• _What to work on_
Here are some records; return them all exactly.

• _Extracted information_
┌──

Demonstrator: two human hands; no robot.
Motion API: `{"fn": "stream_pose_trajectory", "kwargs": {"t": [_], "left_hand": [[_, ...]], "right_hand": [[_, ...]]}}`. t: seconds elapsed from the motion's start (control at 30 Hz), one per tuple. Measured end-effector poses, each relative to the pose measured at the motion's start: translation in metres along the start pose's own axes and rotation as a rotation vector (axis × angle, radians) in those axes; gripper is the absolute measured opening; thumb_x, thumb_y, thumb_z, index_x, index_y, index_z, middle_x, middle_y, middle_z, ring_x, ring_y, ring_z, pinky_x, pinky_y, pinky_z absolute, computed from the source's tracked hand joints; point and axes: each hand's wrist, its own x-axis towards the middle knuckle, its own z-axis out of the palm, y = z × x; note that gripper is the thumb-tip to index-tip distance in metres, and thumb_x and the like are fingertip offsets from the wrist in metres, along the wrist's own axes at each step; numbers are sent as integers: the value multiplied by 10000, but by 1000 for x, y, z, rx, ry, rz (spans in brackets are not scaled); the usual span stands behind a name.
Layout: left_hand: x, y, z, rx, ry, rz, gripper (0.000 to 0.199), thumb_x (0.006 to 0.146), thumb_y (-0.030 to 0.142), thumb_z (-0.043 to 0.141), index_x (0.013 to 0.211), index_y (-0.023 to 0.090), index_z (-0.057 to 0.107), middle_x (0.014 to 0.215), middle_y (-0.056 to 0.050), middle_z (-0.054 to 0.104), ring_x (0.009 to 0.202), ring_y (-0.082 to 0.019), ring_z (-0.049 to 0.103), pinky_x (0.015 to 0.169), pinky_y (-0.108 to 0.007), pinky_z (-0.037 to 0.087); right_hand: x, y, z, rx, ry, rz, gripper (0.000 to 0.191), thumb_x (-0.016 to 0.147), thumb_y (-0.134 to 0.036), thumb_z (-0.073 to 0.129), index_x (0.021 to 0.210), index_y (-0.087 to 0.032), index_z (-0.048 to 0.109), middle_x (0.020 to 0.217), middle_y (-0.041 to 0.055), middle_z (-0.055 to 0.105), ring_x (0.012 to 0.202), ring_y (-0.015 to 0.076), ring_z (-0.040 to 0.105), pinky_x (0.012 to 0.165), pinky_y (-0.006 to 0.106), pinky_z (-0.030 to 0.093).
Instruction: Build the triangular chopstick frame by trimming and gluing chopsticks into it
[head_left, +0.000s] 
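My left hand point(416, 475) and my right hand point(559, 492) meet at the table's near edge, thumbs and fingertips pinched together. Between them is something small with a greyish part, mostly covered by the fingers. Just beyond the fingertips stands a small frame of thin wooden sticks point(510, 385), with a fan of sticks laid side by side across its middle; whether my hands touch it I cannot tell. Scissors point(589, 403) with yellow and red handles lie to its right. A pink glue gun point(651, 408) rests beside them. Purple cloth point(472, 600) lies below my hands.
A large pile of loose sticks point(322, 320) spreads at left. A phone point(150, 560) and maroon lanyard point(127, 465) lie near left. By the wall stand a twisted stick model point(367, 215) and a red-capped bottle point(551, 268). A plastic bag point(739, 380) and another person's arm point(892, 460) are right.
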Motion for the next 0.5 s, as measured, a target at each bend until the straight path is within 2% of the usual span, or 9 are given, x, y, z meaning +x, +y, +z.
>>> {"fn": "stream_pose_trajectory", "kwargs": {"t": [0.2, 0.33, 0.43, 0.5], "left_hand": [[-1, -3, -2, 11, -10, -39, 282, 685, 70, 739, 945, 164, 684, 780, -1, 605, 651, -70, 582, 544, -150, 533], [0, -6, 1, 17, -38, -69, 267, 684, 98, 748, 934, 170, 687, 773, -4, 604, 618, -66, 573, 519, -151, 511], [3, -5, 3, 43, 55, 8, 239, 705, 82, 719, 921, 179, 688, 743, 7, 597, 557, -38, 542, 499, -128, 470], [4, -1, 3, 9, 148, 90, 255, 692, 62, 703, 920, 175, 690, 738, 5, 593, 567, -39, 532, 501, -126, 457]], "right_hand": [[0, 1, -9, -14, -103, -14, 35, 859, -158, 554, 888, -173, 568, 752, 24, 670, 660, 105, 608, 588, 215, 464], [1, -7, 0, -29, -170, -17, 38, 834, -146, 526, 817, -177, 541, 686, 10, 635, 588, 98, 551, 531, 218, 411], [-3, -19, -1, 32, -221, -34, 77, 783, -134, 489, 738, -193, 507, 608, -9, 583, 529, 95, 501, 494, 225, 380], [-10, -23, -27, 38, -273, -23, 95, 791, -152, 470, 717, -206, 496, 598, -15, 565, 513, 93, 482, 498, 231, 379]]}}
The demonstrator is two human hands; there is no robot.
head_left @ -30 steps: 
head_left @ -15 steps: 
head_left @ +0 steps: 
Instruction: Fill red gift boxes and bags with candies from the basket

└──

• _Written reply_
Demonstrator: two human hands; no robot.
Motion API: `{"fn": "stream_pose_trajectory", "kwargs": {"t": [_], "left_hand": [[_, ...]], "right_hand": [[_, ...]]}}`. t: seconds elapsed from the motion's start (control at 30 Hz), one per tuple. Measured end-effector poses, each relative to the pose measured at the motion's start: translation in metres along the start pose's own axes and rotation as a rotation vector (axis × angle, radians) in those axes; gripper is the absolute measured opening; thumb_x, thumb_y, thumb_z, index_x, index_y, index_z, middle_x, middle_y, middle_z, ring_x, ring_y, ring_z, pinky_x, pinky_y, pinky_z absolute, computed from the source's tracked hand joints; point and axes: each hand's wrist, its own x-axis towards the middle knuckle, its own z-axis out of the palm, y = z × x; note that gripper is the thumb-tip to index-tip distance in metres, and thumb_x and the like are fingertip offsets from the wrist in metres, along the wrist's own axes at each step; numbers are sent as integers: the value multiplied by 10000, but by 1000 for x, y, z, rx, ry, rz (spans in brackets are not scaled); the usual span stands behind a name.
Layout: left_hand: x, y, z, rx, ry, rz, gripper (0.000 to 0.199), thumb_x (0.006 to 0.146), thumb_y (-0.030 to 0.142), thumb_z (-0.043 to 0.141), index_x (0.013 to 0.211), index_y (-0.023 to 0.090), index_z (-0.057 to 0.107), middle_x (0.014 to 0.215), middle_y (-0.056 to 0.050), middle_z (-0.054 to 0.104), ring_x (0.009 to 0.202), ring_y (-0.082 to 0.019), ring_z (-0.049 to 0.103), pinky_x (0.015 to 0.169), pinky_y (-0.108 to 0.007), pinky_z (-0.037 to 0.087); right_hand: x, y, z, rx, ry, rz, gripper (0.000 to 0.191), thumb_x (-0.016 to 0.147), thumb_y (-0.134 to 0.036), thumb_z (-0.073 to 0.129), index_x (0.021 to 0.210), index_y (-0.087 to 0.032), index_z (-0.048 to 0.109), middle_x (0.020 to 0.217), middle_y (-0.041 to 0.055), middle_z (-0.055 to 0.105), ring_x (0.012 to 0.202), ring_y (-0.015 to 0.076), ring_z (-0.040 to 0.105), pinky_x (0.012 to 0.165), pinky_y (-0.006 to 0.106), pinky_z (-0.030 to 0.093).
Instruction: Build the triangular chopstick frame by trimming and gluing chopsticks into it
[head_left, +0.000s] 
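My left hand point(416, 475) and my right hand point(559, 492) meet at the table's near edge, thumbs and fingertips pinched together. Between them is something small with a greyish part, mostly covered by the fingers. Just beyond the fingertips stands a small frame of thin wooden sticks point(510, 385), with a fan of sticks laid side by side across its middle; whether my hands touch it I cannot tell. Scissors point(589, 403) with yellow and red handles lie to its right. A pink glue gun point(651, 408) rests beside them. Purple cloth point(472, 600) lies below my hands.
A large pile of loose sticks point(322, 320) spreads at left. A phone point(150, 560) and maroon lanyard point(127, 465) lie near left. By the wall stand a twisted stick model point(367, 215) and a red-capped bottle point(551, 268). A plastic bag point(739, 380) and another person's arm point(892, 460) are right.
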Motion for the next 0.5 s, as measured, a target at each bend until the straight path is within 2% of the usual span, or 9 are given, x, y, z meaning +x, +y, +z.
>>> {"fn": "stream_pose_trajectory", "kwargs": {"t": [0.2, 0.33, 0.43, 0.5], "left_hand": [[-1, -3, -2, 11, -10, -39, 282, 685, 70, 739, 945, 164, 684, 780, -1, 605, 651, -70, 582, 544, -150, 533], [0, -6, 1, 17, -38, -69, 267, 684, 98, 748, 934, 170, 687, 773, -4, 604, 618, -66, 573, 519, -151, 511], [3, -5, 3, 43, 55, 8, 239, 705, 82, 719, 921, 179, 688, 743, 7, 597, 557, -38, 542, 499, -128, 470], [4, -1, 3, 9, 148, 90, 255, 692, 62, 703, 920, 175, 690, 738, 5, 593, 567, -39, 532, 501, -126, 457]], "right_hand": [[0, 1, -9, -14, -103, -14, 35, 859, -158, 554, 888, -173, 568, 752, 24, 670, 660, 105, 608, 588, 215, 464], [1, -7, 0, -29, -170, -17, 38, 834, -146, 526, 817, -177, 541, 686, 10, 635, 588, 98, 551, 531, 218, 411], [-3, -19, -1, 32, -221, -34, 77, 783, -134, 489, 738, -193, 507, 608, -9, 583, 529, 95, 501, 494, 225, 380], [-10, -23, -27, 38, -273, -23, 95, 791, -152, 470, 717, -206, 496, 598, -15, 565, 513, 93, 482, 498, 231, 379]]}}
The demonstrator is two human hands; there is no robot.
head_left @ -30 steps: 
head_left @ -15 steps: 
head_left @ +0 steps: 
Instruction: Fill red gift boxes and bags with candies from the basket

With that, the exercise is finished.